Supplied information Block Start

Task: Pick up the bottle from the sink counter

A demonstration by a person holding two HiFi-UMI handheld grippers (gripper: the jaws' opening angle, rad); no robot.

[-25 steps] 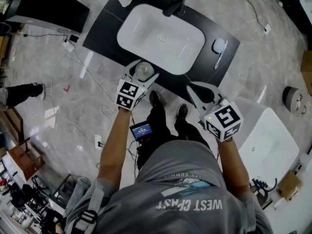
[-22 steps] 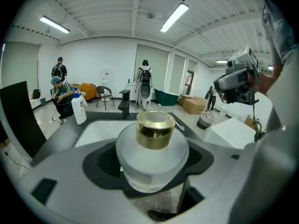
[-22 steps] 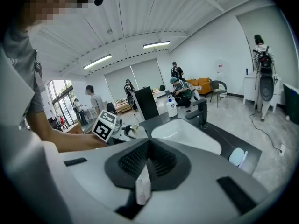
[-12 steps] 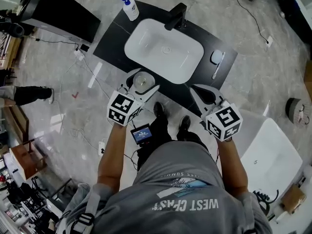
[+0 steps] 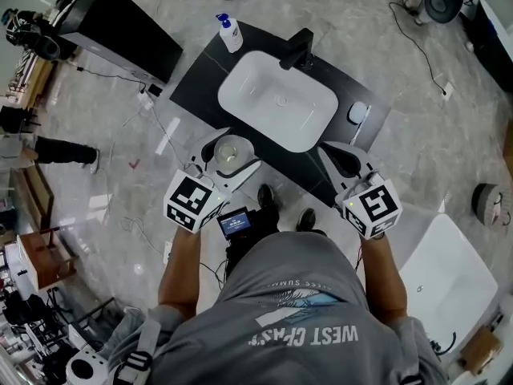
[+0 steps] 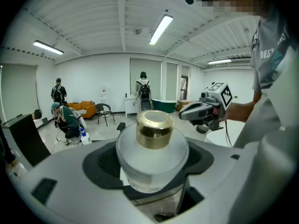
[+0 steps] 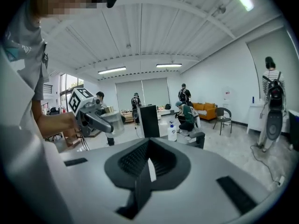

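Observation:
A frosted glass bottle [image 5: 231, 152] with a gold cap [image 6: 154, 129] sits between the jaws of my left gripper [image 5: 228, 148], which is shut on its round body [image 6: 152, 164]. It hangs in the air in front of the black sink counter [image 5: 200, 79], off the surface. My right gripper [image 5: 335, 154] floats near the counter's front right corner, its jaws closed together with nothing in them [image 7: 147, 168]. In the right gripper view the left gripper [image 7: 96, 118] shows at the left, carrying the bottle.
The counter holds a white basin [image 5: 276, 103], a black faucet [image 5: 298, 48], a pump dispenser [image 5: 231, 32] at its far left corner and a small dish [image 5: 358, 112] at the right. A black cabinet [image 5: 120, 26] stands left, a white tub [image 5: 445, 283] right. Cables cross the floor.
The left gripper has risen with the bottle and drawn back from the counter's front edge. The right gripper has lifted a little and rolled.

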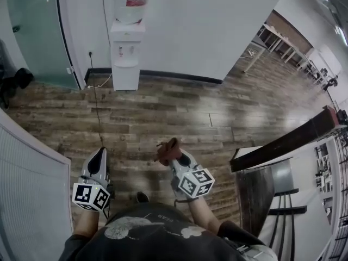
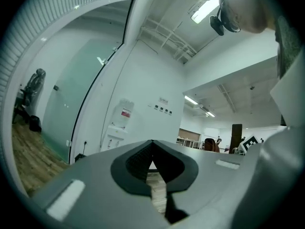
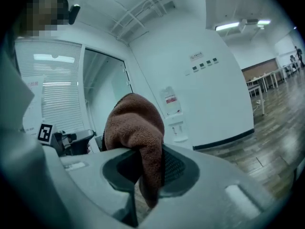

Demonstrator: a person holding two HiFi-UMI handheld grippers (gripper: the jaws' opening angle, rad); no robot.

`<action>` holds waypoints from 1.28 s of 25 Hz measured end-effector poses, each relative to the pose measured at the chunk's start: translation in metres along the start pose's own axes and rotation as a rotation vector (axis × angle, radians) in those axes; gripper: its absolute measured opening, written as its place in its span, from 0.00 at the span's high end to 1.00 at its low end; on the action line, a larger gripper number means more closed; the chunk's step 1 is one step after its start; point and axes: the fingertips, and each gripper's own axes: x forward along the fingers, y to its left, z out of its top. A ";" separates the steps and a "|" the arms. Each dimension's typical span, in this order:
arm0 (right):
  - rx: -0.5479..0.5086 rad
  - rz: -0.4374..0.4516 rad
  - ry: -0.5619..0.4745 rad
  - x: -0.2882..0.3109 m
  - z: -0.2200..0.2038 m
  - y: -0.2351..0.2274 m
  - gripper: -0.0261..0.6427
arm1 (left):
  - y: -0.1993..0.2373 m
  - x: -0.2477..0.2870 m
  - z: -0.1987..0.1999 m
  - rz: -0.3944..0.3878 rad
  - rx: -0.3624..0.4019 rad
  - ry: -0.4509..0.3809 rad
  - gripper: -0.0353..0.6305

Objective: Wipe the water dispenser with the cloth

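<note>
A white water dispenser with a bottle on top stands against the far white wall, well ahead of both grippers; it shows small in the left gripper view and in the right gripper view. My right gripper is shut on a brown cloth, which bunches up over the jaws. My left gripper is shut with nothing between its jaws. Both are held low, near the person's body.
Wood-plank floor stretches between me and the dispenser. A black cable runs across it from a wall socket. A glass door is at left, a slatted white panel near left, a dark railing at right.
</note>
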 end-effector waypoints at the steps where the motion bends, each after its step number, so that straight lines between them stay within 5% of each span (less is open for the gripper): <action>1: 0.006 -0.004 -0.009 -0.001 0.002 -0.005 0.88 | -0.003 0.004 0.002 0.005 0.007 -0.009 0.92; 11: 0.085 -0.028 0.021 0.012 -0.006 -0.074 0.88 | 0.004 0.049 0.008 0.121 0.087 -0.077 0.92; 18: 0.131 -0.049 0.038 0.061 0.000 -0.100 0.87 | 0.016 0.098 0.009 0.076 0.140 -0.032 0.92; 32: 0.112 -0.091 0.021 0.305 0.093 -0.165 0.87 | 0.156 0.314 0.002 0.026 0.068 0.040 0.92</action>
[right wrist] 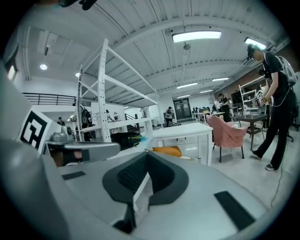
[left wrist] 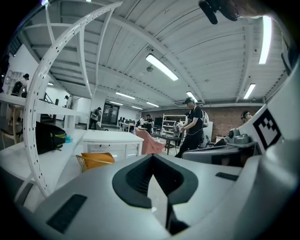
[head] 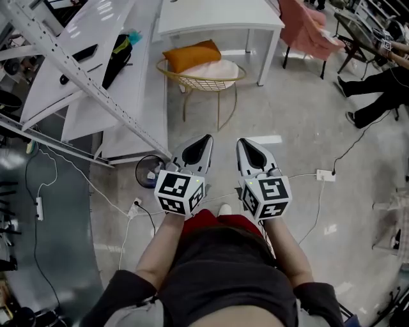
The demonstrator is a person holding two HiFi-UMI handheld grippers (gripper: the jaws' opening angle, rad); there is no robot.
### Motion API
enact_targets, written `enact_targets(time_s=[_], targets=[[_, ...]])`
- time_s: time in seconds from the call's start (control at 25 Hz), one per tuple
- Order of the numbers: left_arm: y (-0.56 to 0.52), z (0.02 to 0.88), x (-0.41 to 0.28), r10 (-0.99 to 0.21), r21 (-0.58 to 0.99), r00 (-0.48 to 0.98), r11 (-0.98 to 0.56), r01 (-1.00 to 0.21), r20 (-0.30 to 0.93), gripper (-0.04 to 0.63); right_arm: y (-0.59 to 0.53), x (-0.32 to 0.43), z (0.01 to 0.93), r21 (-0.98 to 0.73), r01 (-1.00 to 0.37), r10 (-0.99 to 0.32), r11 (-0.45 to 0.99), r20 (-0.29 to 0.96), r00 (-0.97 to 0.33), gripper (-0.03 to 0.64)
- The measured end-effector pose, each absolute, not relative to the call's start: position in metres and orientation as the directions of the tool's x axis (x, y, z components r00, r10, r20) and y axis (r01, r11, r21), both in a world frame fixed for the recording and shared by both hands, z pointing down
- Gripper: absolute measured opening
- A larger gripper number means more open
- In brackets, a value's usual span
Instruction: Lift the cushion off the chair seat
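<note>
- The left gripper (head: 205, 138) has its jaws closed together with nothing between them; in its own view the tips (left wrist: 152, 155) meet in a point.
- The right gripper (head: 243, 142) sits just beside it, and its jaws are also closed and empty, with the tips (right wrist: 146, 152) meeting.
- Both point forward, slightly below level, over the grey floor (head: 300, 128).
- The orange cushion (head: 192, 55) is ahead of both pairs of jaws and well apart from them. It leans on the back of the gold wire chair (head: 220, 80), over a pale seat pad (head: 208, 69).
- From the left jaws the cushion (left wrist: 96, 159) appears to the left of the tips; from the right jaws it (right wrist: 166, 151) appears just beyond them.
- A white table (head: 220, 16) stands past the chair.
- A pink armchair (head: 305, 29) is ahead, to the right of the right jaws.
</note>
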State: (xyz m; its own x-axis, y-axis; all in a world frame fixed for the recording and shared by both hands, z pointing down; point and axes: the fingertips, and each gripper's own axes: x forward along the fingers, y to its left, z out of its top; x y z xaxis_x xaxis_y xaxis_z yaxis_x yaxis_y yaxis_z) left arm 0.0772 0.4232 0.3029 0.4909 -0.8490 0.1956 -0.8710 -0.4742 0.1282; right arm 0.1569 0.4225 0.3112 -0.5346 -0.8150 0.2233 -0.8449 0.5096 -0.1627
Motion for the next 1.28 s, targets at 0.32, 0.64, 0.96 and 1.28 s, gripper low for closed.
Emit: enact_targets(time_s=[0.32, 0.64, 0.96, 1.28], targets=[[0.417, 0.303, 0.082, -0.865, 0.122, 0.461, -0.445, -0.887, 0.199, 0.011, 0.421, 0.165, 0.318, -0.185, -0.830, -0.799, 0.526, 0.228, -0.557, 0.018], [0.410, 0.301, 0.076, -0.883, 0.105, 0.422, -0.408, -0.907, 0.208, 0.011, 0.412, 0.168, 0.309, -0.203, -0.815, -0.794, 0.542, 0.193, -0.576, 0.018], [0.385, 0.296, 0.069, -0.897, 0.099, 0.396, -0.383, -0.918, 0.196, 0.011, 0.393, 0.168, 0.314, -0.195, -0.813, -0.786, 0.549, 0.210, -0.581, 0.018], [0.348, 0.302, 0.061, -0.900, 0.132, 0.386, -0.365, -0.922, 0.203, 0.011, 0.354, 0.169, 0.321, -0.204, -0.829, -0.794, 0.520, 0.242, -0.558, 0.018]])
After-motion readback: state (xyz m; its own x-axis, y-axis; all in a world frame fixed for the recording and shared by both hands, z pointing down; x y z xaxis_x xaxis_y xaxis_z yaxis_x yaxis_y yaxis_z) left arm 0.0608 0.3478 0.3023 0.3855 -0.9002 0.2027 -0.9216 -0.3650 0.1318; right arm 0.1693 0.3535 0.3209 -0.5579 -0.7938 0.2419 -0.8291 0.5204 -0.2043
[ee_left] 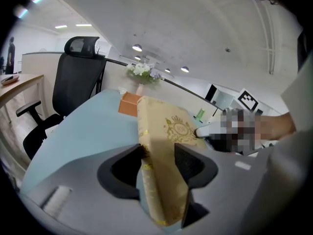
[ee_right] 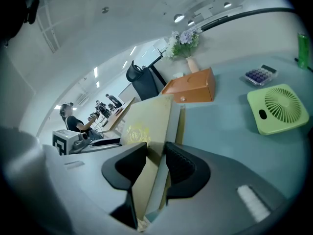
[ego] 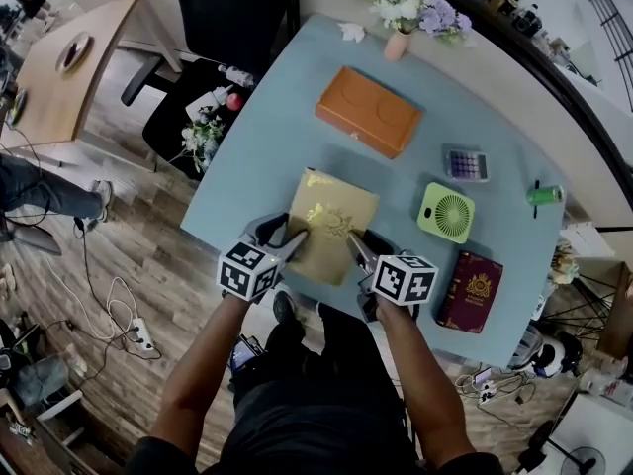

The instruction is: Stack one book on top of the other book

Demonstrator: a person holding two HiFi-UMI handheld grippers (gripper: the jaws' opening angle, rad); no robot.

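Note:
A gold-covered book [ego: 331,221] is raised off the pale blue table [ego: 267,146] near its front edge, held at its two near corners. My left gripper [ego: 292,237] is shut on the spine side; in the left gripper view the gold book [ee_left: 171,131] fills the gap between the jaws of the left gripper [ee_left: 159,155]. My right gripper [ego: 356,245] is shut on the opposite edge, and in the right gripper view the book [ee_right: 146,119] is pinched between that gripper's [ee_right: 156,155] jaws. A dark red book [ego: 471,291] lies flat to the right, near the front edge.
An orange box [ego: 368,111] sits behind the gold book. A green fan [ego: 446,212], a small calculator [ego: 466,164] and a green bottle [ego: 544,195] lie on the right. A flower vase [ego: 401,13] stands at the far edge, and a black chair [ego: 227,8] at the far left.

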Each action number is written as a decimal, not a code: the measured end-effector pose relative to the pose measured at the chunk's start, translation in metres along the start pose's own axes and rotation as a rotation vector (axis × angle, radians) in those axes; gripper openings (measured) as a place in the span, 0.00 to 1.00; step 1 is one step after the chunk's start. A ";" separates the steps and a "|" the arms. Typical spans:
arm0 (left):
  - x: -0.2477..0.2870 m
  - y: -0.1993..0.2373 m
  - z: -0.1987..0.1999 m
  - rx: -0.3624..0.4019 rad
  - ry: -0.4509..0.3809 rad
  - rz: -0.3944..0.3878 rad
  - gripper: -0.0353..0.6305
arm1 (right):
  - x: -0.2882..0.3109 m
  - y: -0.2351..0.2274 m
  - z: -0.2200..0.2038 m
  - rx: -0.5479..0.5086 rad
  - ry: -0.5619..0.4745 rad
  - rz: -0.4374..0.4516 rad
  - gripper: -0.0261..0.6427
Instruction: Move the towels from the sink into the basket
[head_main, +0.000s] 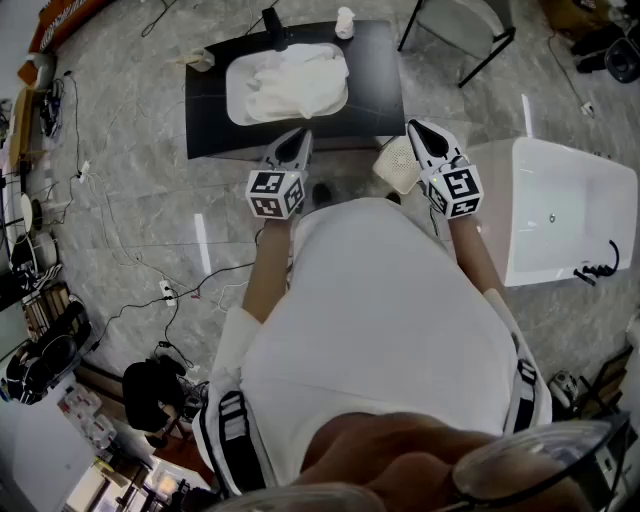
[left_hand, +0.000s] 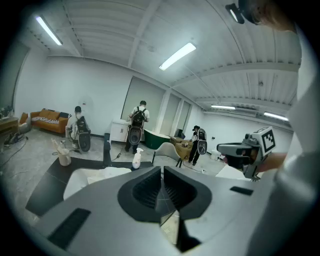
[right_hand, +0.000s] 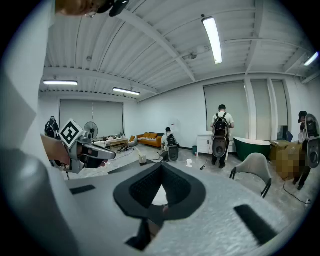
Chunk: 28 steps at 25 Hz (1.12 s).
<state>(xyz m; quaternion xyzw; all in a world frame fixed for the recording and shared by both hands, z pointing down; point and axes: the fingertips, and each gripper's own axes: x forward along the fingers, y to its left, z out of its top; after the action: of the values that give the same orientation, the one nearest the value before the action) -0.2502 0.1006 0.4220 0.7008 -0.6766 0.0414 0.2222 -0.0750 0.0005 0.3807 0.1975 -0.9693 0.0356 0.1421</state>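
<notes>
- Dark, flat rectangular counter (head_main: 204, 115): smooth, matte top, standing on a pale marbled floor.
- Sink (head_main: 233, 100): a white, glossy basin with rounded corners, set in the counter.
- Towels (head_main: 296, 80): white, soft cloth, crumpled in folds and heaped inside the sink, filling most of it.
- Left gripper (head_main: 301, 136): grey, smooth plastic, tapering to a point, with ribbed black pads. Its jaws are pressed together with nothing between them. It is held at the counter's near edge, pointing toward the sink.
- Basket (head_main: 396, 165): cream, with perforated, mesh-like walls, on the floor just beside the counter's near right corner.
- Right gripper (head_main: 417, 130): the same grey wedge shape, its tips meeting with nothing pinched, just to the right of the basket.
- Bathtub (head_main: 560, 160): white and glossy, with a rounded rim, well to the right.
</notes>
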 end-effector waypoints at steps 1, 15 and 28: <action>0.000 0.000 0.000 0.000 0.000 0.000 0.08 | 0.000 0.000 0.001 0.000 -0.001 0.000 0.03; 0.004 0.005 -0.002 -0.003 0.011 -0.005 0.08 | 0.003 -0.002 0.002 0.019 -0.007 -0.013 0.03; 0.044 0.028 -0.015 0.088 0.085 -0.044 0.09 | 0.014 -0.011 -0.024 0.000 0.079 -0.070 0.03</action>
<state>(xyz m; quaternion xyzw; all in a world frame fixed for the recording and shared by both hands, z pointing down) -0.2698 0.0653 0.4584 0.7221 -0.6486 0.0961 0.2204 -0.0765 -0.0118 0.4076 0.2298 -0.9554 0.0384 0.1814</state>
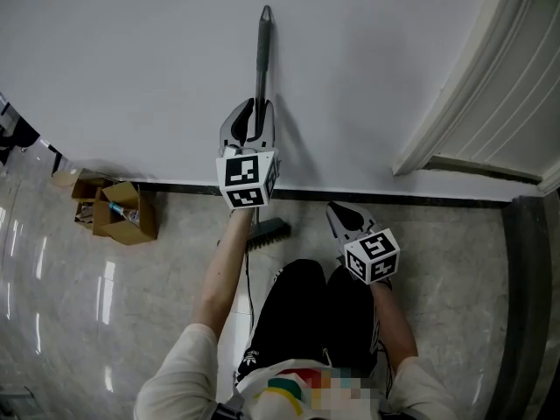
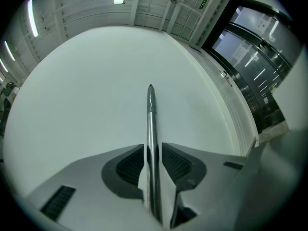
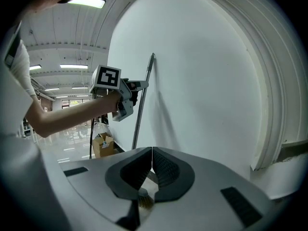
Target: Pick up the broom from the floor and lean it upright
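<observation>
The broom stands upright against the white wall; its grey handle point(image 1: 261, 59) rises from the dark brush head point(image 1: 267, 233) on the floor by the baseboard. My left gripper point(image 1: 254, 112) is at mid-handle with the handle point(image 2: 151, 124) running between its jaws, and the pads stand a sliver off it on both sides, so this gripper point(image 2: 153, 158) is open. In the right gripper view the left gripper point(image 3: 137, 88) sits at the handle point(image 3: 142, 100). My right gripper point(image 1: 337, 210) hangs lower to the right, shut and empty point(image 3: 152, 150), with the bristles point(image 3: 144, 200) showing below it.
Open cardboard boxes point(image 1: 118, 210) sit on the glossy floor at the left by the wall. A white door frame point(image 1: 455, 103) stands at the right. A black baseboard point(image 1: 394, 198) runs along the wall. The person's dark-trousered legs point(image 1: 306, 313) are just behind the brush head.
</observation>
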`<state>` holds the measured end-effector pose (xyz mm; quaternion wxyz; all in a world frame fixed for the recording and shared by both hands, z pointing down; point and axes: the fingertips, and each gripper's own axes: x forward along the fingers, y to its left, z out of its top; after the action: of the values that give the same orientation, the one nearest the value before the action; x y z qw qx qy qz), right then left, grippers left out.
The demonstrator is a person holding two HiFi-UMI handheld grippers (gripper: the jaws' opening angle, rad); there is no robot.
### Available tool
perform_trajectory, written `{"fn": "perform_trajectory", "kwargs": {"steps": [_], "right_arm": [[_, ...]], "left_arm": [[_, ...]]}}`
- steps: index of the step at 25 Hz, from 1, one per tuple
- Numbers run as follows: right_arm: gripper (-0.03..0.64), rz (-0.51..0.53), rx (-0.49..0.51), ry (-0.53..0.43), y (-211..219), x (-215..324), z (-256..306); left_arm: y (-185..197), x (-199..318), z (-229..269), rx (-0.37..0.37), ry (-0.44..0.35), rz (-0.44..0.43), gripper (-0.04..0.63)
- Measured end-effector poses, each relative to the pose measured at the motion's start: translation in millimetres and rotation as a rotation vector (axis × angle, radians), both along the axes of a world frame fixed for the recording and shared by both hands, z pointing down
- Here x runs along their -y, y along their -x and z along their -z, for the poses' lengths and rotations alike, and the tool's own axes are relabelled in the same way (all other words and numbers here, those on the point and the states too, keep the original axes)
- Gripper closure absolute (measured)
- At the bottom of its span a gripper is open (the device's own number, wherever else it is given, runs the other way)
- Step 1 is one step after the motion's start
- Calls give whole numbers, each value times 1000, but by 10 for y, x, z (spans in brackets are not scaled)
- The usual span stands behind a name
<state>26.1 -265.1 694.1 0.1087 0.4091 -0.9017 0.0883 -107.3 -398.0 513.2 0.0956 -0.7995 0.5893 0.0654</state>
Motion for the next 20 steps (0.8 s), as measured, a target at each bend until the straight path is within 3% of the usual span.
{"fn": "perform_trajectory", "kwargs": {"steps": [4, 7, 9, 14, 16, 20], "right_arm": [[604, 4, 20, 9, 40, 12, -20], [604, 9, 46, -6, 84, 18, 32], [604, 6, 70, -16, 115, 15, 76], [604, -40, 106, -46, 202, 32, 170], [604, -73, 124, -49, 205, 60, 179], [604, -106, 165, -45, 207, 142, 132]], "left_arm": [[-2, -119, 88, 12, -35, 24, 448], [66, -405, 80, 38, -63, 89, 448], [74, -635, -76, 41, -48, 100, 448], [6, -912, -783, -36, 112, 13, 458], [-55, -946, -1082, -43, 190, -6, 546], [-182, -948, -1561, -34, 291, -38, 551]]}}
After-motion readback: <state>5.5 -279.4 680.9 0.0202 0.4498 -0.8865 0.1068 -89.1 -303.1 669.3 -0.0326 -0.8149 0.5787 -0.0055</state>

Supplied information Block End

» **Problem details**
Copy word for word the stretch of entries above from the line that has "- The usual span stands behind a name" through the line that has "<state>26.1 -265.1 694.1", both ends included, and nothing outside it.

» **Exercise answer**
- The usual span stands behind a name
<state>26.1 -265.1 694.1 0.1087 0.4091 -0.9017 0.0883 -107.3 -398.0 513.2 0.0956 -0.7995 0.5893 0.0654</state>

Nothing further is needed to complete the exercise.